Your goal: Pick out the lines below that contain the string "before" and copy them all.
============================================================
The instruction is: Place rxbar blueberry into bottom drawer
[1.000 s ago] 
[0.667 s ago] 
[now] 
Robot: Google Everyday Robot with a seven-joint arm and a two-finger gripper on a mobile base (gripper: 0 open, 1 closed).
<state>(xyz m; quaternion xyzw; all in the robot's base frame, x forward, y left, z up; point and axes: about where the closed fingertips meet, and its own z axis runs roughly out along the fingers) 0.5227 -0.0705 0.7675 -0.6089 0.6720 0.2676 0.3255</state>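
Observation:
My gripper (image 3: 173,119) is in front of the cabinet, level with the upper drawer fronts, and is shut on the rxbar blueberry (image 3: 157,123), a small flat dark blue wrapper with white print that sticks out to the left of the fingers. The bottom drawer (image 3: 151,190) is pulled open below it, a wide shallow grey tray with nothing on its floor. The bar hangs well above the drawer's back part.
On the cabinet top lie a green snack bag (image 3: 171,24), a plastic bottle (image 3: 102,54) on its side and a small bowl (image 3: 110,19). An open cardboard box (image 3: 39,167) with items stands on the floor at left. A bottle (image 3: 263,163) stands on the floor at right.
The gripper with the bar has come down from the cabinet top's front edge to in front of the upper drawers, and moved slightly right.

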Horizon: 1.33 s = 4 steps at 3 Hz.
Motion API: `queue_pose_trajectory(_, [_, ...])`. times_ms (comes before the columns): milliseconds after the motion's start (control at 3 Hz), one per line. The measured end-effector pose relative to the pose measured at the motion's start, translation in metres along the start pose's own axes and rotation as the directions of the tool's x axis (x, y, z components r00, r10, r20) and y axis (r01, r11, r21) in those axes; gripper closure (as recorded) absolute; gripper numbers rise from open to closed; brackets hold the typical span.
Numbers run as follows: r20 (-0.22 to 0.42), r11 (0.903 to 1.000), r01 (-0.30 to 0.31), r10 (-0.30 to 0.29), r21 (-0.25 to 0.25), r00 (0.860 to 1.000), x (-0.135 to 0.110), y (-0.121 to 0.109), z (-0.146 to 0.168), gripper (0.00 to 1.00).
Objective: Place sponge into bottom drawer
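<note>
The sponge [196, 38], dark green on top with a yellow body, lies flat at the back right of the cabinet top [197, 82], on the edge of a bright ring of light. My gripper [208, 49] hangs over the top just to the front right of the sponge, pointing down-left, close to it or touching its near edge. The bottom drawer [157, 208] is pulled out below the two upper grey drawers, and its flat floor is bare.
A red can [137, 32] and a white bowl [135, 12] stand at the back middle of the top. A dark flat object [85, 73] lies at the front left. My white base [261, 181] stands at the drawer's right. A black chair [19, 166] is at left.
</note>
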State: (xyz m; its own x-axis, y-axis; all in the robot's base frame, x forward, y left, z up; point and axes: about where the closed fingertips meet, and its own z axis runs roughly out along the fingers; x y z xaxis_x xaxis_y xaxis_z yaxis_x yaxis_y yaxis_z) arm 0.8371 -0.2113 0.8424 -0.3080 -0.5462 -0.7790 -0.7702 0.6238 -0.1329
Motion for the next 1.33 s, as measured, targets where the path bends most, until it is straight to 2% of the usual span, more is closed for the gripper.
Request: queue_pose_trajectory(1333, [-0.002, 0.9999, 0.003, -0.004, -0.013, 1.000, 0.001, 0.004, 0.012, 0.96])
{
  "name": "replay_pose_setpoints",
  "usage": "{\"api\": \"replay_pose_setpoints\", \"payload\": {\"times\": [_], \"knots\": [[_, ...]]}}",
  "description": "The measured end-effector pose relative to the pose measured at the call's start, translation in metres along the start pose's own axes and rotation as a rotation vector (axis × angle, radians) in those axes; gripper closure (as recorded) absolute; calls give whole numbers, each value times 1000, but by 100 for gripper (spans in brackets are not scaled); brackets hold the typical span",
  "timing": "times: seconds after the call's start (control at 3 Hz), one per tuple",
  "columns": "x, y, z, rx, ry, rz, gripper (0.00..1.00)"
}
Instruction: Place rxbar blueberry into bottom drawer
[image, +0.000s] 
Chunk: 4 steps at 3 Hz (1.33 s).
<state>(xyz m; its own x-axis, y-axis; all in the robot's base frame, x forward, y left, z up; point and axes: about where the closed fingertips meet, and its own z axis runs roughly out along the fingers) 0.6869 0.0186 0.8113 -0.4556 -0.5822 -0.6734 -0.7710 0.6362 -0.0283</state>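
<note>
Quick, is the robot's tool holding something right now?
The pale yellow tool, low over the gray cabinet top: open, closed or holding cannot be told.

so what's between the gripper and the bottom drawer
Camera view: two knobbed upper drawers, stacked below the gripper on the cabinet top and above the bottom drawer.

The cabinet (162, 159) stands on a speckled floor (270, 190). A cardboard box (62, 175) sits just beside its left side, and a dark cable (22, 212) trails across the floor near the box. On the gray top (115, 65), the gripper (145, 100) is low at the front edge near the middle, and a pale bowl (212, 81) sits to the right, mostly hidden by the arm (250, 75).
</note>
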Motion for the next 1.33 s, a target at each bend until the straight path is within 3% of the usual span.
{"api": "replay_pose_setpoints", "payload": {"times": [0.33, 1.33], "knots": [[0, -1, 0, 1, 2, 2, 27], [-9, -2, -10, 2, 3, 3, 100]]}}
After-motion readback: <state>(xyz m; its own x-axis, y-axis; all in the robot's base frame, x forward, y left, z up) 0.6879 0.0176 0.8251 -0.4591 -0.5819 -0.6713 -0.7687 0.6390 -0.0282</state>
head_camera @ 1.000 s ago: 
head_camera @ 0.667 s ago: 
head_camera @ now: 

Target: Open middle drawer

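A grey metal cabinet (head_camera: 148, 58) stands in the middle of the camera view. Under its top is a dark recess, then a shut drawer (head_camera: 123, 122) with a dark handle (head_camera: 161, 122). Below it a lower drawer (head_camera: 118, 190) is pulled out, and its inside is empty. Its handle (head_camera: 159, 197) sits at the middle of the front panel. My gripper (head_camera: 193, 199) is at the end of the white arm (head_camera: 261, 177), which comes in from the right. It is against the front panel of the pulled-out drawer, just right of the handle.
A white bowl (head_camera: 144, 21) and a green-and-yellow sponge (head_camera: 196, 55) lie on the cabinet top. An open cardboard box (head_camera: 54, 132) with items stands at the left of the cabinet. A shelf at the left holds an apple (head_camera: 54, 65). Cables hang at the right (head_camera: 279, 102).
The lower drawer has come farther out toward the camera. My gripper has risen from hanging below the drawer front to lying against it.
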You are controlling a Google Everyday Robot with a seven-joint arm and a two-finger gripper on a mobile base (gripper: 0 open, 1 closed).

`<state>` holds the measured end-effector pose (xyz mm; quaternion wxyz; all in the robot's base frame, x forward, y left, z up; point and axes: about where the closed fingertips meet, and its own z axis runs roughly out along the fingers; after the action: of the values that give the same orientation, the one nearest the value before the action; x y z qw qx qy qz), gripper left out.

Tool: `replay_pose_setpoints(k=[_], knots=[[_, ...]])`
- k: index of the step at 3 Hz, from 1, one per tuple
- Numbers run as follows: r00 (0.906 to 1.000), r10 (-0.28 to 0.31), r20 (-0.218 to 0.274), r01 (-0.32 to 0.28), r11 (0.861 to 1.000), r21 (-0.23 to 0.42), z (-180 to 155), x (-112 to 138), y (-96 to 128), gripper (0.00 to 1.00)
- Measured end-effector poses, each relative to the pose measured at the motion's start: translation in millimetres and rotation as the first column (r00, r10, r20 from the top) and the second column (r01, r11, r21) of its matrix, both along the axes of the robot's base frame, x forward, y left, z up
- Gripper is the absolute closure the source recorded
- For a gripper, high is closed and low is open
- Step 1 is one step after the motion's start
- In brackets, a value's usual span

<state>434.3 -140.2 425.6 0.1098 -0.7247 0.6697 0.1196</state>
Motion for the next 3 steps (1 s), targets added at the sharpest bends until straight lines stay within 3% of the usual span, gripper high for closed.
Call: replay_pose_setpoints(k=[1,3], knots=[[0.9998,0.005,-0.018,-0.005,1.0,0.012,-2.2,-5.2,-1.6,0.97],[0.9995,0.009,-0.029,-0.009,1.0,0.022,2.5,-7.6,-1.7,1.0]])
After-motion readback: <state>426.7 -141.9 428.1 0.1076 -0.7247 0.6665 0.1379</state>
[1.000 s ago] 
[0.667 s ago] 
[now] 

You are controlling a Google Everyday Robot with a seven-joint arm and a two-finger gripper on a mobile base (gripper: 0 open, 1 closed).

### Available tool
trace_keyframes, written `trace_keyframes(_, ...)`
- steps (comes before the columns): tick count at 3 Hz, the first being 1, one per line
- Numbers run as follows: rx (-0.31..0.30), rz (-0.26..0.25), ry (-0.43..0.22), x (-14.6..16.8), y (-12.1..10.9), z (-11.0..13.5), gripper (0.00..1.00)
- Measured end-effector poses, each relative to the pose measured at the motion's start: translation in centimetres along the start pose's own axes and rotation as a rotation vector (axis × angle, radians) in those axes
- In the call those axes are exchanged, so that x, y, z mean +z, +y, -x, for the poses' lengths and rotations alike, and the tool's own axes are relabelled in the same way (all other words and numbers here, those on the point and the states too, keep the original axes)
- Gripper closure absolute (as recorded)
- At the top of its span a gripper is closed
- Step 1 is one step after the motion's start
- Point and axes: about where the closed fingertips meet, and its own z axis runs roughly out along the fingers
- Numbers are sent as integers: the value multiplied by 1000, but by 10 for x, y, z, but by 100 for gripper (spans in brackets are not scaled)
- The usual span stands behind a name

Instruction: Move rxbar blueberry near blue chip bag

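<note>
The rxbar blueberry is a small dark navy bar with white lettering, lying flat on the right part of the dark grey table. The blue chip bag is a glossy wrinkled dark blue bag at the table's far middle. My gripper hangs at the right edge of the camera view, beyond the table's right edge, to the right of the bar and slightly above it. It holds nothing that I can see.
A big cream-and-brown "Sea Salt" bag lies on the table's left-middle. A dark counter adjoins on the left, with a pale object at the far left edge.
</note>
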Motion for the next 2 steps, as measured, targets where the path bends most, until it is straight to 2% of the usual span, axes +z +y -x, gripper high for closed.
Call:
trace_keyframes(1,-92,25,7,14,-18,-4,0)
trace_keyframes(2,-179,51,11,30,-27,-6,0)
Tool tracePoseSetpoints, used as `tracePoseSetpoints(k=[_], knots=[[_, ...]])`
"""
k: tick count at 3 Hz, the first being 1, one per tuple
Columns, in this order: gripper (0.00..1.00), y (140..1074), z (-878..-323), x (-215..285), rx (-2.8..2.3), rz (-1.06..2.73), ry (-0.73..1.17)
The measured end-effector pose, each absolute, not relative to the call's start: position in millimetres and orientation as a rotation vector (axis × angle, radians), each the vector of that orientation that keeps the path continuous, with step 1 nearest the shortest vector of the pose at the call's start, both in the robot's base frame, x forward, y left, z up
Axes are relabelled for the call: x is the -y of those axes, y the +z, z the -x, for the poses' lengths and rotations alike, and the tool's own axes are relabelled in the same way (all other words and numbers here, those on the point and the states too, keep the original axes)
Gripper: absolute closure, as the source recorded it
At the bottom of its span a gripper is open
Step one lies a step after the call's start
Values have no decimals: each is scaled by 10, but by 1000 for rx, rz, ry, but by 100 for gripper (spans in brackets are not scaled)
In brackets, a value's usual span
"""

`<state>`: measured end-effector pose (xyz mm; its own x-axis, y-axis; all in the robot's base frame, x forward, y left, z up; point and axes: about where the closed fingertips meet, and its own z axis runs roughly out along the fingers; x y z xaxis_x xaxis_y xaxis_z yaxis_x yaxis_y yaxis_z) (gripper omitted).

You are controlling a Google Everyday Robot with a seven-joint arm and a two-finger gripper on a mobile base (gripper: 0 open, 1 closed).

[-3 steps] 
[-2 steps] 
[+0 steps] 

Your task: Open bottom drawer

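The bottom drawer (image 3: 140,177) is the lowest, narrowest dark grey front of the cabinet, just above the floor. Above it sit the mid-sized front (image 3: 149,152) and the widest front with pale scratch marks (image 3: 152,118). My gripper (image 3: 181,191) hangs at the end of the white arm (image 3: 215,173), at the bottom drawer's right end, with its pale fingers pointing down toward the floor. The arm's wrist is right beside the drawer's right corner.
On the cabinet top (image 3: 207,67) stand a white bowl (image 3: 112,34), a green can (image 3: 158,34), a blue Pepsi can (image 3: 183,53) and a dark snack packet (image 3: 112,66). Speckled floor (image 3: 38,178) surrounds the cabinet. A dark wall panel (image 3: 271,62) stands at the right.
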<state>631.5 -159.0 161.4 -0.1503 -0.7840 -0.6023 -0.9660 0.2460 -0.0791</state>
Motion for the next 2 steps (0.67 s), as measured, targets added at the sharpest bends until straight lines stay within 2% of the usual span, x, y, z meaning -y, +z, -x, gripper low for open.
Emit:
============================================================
Task result:
Motion API: `queue_pose_trajectory(_, [_, ...])`. times_ms (comes before the columns): milliseconds after the motion's start (control at 3 Hz), one per line. The measured end-effector pose relative to the pose measured at the motion's start, translation in metres along the start pose's own axes and rotation as the directions of the tool's x axis (x, y, z components r00, r10, r20) and y axis (r01, r11, r21) in those axes; gripper closure (as recorded) absolute; gripper numbers rise from open to closed; brackets hold the typical span.
`<state>` holds the measured end-effector pose (xyz mm; quaternion wxyz; all in the robot's base frame, x forward, y left, z up; point and axes: about where the closed fingertips meet, and its own z axis runs roughly out along the fingers; after the action: of the values that give the same orientation, the one nearest the value before the action; x y z qw qx qy qz), gripper left out.
- steps (comes before the columns): tick count at 3 Hz, the first being 1, one per line

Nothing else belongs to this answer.